About 600 years before the birth of Christ, a terrible plague broke out in the city of Athens.  Believing that the plague had been sent by the gods as a punishment, the people tried all sorts of remedies to appease them but nothing seemed to work.  Then it was suggested that a flock of sheep be turned loose in the city.  Wherever a sheep lay down it was to be sacrificed to the god whose shrine was nearest that particular animal.  And if a sheep happened to lie down where there was no nearby shrine then it was to be sacrificed to the ‘unknown god’ and a shrine built in his or her honour.  It was hoped that by doing this they would get rid of the plague and as a result for hundreds of years afterwards, the people worshiped this unknown god, the Agnosto Theo as they called him.

Six hundred years later Paul visited Athens during the course of one of his missionary journeys.  While there he got into a theological dispute with a group of philosophers.  Paul aroused their interest and they wanted to hear more and he wasn’t one to let such an opportunity slip by.

Paul preached a sermon and began by praising the Athenians and telling them how very religious they were.  Why everywhere he looked there were altars dedicated to the various gods!  The Athenians in fact even had an altar dedicated to the Unknown God!  But now said Paul, this god would no longer be the great unknown because he was going  to tell them all about him.

Paul told them that this unknown god is the creator of all there is and is the lord of both heaven and earth.  Since he is so great and mighty he is everywhere and certainly doesn’t confine his presence to shrines made by human beings!   Being as great as he is, God doesn’t need the little gifts of food left in the shrines either.  Paul also said that this god hasn’t just created everyone he has even instilled within every person a desire to know and experience him.  For his own mysterious reasons though, in the past God had concealed his identity from everybody except the people of Israel; they and they alone had known God, but now?

Everyone could know God if they wanted to!  They could simply because he had graciously revealed himself through the person of Jesus Christ, his one and only son!  Now there was no excuse for anyone to plead ignorance of God.  Indeed there was no more need for such as the altars to the unknown god either since he is now known!  But added Paul, with knowledge comes responsibility.  Since the Athenians now knew the identity of the unknown god, God expected them to forsake their old religious practices and turn to him.

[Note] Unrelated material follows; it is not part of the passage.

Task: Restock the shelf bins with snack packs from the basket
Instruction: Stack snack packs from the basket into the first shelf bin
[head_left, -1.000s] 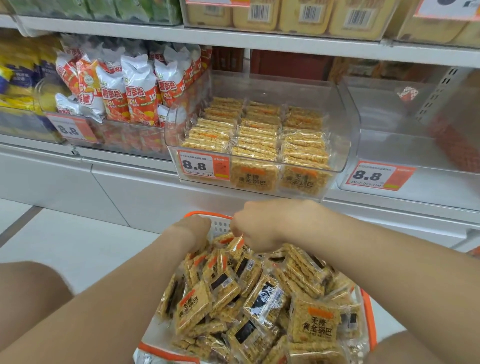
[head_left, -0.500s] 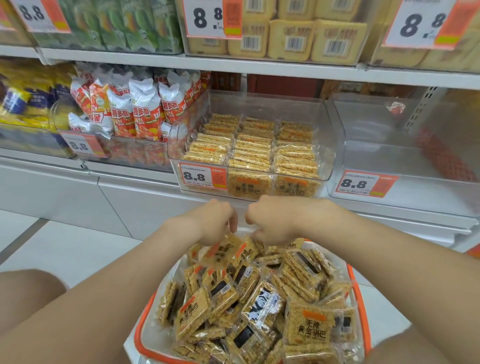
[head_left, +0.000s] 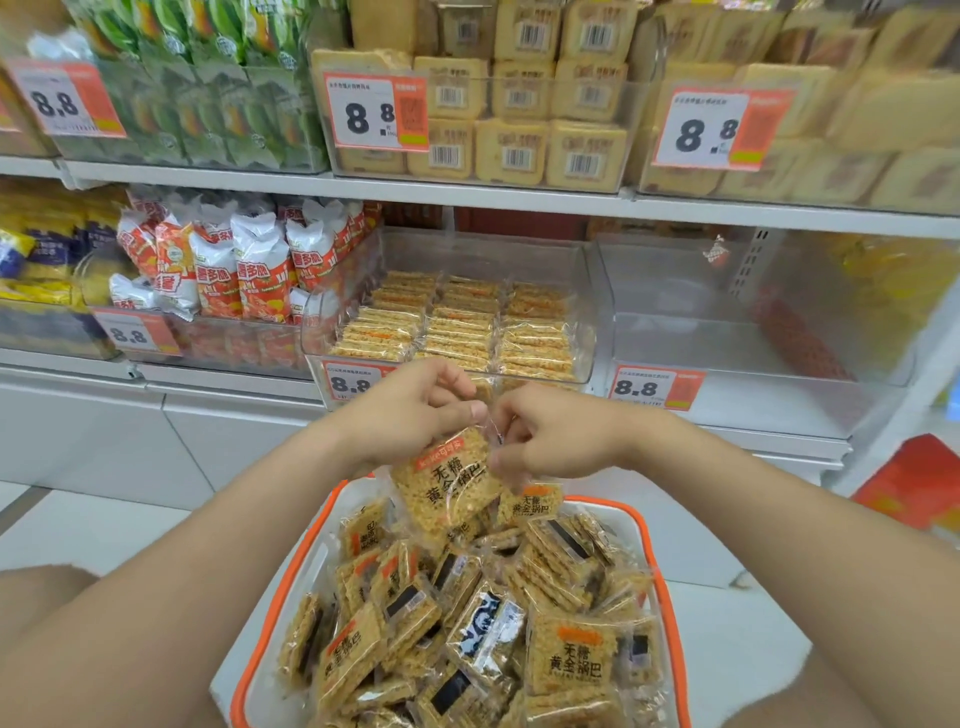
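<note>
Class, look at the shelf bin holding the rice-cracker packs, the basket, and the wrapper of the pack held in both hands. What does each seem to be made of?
Shelf bin: clear, glossy, rigid plastic, probably acrylic; the packs show through its walls.
Basket: white, likely moulded plastic, with an orange rim; smooth, matte.
Wrapper of the held pack: thin clear film, crinkly and shiny, printed; the cracker shows through.

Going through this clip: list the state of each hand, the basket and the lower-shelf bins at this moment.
left hand: closed on a snack pack, held above the basket
right hand: closed on snack packs
basket: heaped with packs
middle bin: partly filled, packs in neat rows
right bin: looks empty
left bin: holds red-and-white bags
</note>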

This, briefly, is Paul’s sermon to the Athenians and it is widely considered to be the best sermon that he ever preached.  This sermon in fact is considered to be so good that for the past 2000 years it has been the model that preachers everywhere are encouraged to follow.  There is however one slight problem with this and that quite simply was that the sermon was a failure.  We know this because Athens was the one place where Paul failed to establish a congregation.  Now to be sure the sermon wasn’t a total failure since Paul did gain some followers in Athens.  One such follower was Dionysus who was a member of the council that governed religious matters in the city.  Another was a prominent woman named Damaris, but overall?  Athens represents Paul’s greatest failure rather than his customary success.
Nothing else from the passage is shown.